Goal of the exercise – Please reproduce the listing verbatim, without its images.

Material provided –
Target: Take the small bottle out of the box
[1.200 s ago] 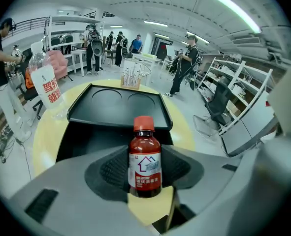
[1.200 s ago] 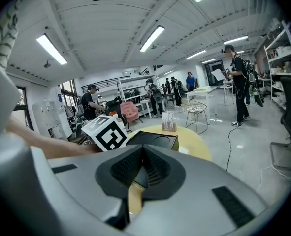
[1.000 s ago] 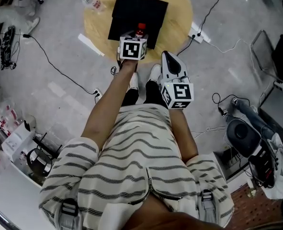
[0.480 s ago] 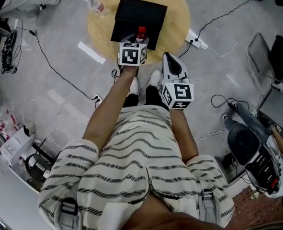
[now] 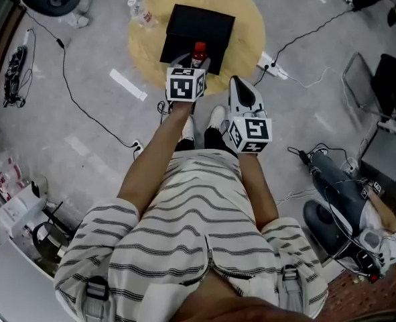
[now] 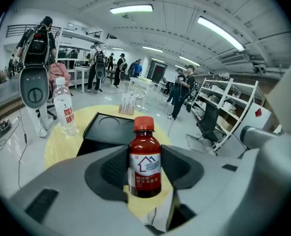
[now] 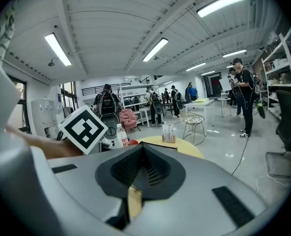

Reply –
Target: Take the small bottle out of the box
[1.200 s ago] 
[1.200 s ago] 
[1.000 s ago] 
[0.480 s ago] 
[now] 
[now] 
[now] 

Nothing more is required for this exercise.